1936 Gibson-made Carson Robison KG-14 Guitar




This beautiful old blueser is a customer's guitar and, believe it or not, he and I were bidding on it at the same time on fleaBay -- so I was nicely-surprised when I opened the shipping box and there was the guitar I was excited to work on, anyhow! Despite "Carson Robinson" on the headstock (it was made for Montgomery Wards who also sold Gibson products under the "Recording King" moniker) this was made by Gibson and is exactly the same as same-year Kalamazoo KG-14 models. That is: it's a 14-fret L-00-size body with ladder bracing, solid spruce top, and solid mahogany back, sides, and neck.

These guitars are perfect for old-time or fiddling backup, country blues, fingerpicking, and ragtime sorts of play. If you're a flatpicker looking for some mids-boost to cut through a mix, it'll do that, too. These are almost always very loud on top of everything else.

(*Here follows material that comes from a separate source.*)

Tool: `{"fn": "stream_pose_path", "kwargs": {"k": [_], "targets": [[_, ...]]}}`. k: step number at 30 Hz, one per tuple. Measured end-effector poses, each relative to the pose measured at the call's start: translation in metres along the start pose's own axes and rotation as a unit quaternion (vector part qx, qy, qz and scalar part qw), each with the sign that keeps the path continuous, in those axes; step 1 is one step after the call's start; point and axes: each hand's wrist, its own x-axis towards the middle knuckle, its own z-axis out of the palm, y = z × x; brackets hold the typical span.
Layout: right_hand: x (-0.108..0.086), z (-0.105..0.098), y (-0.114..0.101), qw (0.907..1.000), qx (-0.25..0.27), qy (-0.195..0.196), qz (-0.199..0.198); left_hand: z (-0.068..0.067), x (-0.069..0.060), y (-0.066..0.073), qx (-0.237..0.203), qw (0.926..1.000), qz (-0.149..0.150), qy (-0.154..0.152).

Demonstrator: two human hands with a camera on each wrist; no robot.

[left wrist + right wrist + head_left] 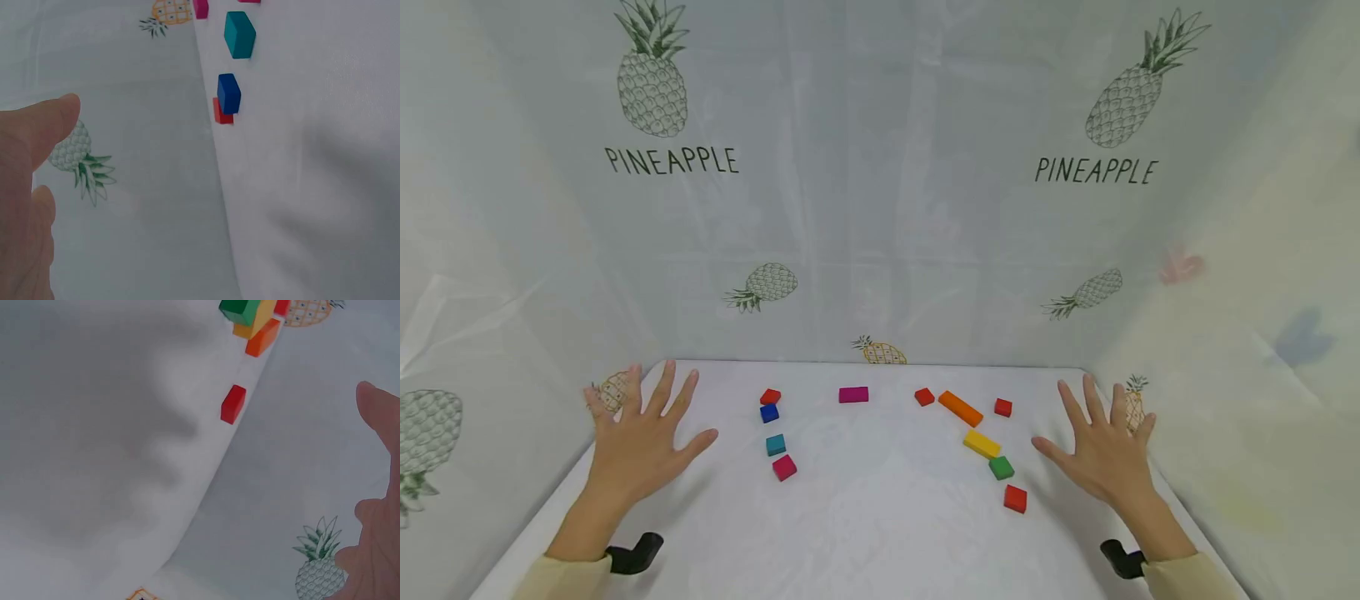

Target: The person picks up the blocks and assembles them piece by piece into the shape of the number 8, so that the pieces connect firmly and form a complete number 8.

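Note:
My left hand [638,442] is spread with straight fingers above the left side of the table, holding nothing. Nearest to it are a red block [771,397], a blue block [769,413], a teal block [776,445] and a crimson block [785,467]. On the right, my right hand [1105,454] is likewise spread and holds nothing. Near it lie a red block [1003,407], a long orange block [960,409], a yellow block [982,443], a green block [1002,467] and another red block [1015,499].
A magenta block [853,395] and a small red block [924,397] lie toward the back of the white table [880,533]. A pineapple-printed curtain [880,183] hangs behind the table and along both sides. Each wrist wears a black strap [636,554].

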Motion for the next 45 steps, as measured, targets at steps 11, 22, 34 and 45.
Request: {"fn": "stream_pose_path", "kwargs": {"k": [11,22,34,45], "targets": [[0.023,0.004,-0.026,0.9996,0.014,-0.005,-0.024,0.011,0.014,0.027,-0.01,0.9998,0.016,-0.004],[0.045,0.012,-0.049,0.9985,0.03,-0.041,-0.021,0.021,0.02,0.063,-0.048,0.998,0.016,-0.038],[0.065,0.039,-0.058,0.992,0.094,-0.083,-0.014,0.03,0.016,0.091,-0.117,0.9888,0.005,-0.093],[0.078,0.052,-0.063,0.982,0.152,-0.112,-0.001,0.04,0.012,0.097,-0.148,0.9835,0.001,-0.103]]}}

My work on this included cleating both that obvious lower bout top hairline crack and a pickguard crack, bridge reglue (and sprucing-up), new bone saddle, fret level/dress, cleaning, and setup. She plays spot-on with 3/32" bass and 1/16" treble action at the 12th fret, though I've kept this strung with 50w-11 strings as the neck has a history of warp/twist that was leveled out during fretwork.

Just like the comparable Kalamazoo model (and an L-00 from the time, for that matter), this guitar has a radiused board with a medium-big V-neck and 24 3/4" scale length.


Because this was made in '36, the "peaked" headstock shape was still in use.

The bone nut is original, too, but rare to see on a Gibson "2nd line" instrument. They tended to have ebony nuts.


Pearl dots are in the board... as well as the usual Gibson smallish fretwire from the time.


The firestripe pickguard and simply-bound rosette are too cool.

There's a B-suffix factory order number (FON) stamped on the neckblock that indicates 1936 manufacture.


This bridge came in with two bolts affixed through the top of it, a shaved and chipped top, and a translucent red aftermarket saddle installed. I really wish I could've reused the saddle (I mean, it had character), but the rest needed fixing. After doing that fixing and regluing the bridge, I also made a new compensated bone saddle.

The pins, fortunately, are originals to my eyes.


This one is absurdly handsome...



...and though the back has some "flesh wounds," there are no cracks.


The tuners lubed-up just fine, too.







...and an original endpin!

4 comments:

Anonymous said...

His last name was Robison, not RobiNson. You see that typo frequently.

Jake Wildwood said...

Hah, that's funny, because I thought it was Robison, but when I browsed up Fox Guitars it was entered as Robinson!!! I'll fix it. Sigh.

Anonymous said...

https://youtu.be/X9PNTCwRneY

Mark Hanson said...

Very nice. A neighbor just contacted me. She has the same guitar and has asked me to help restore it.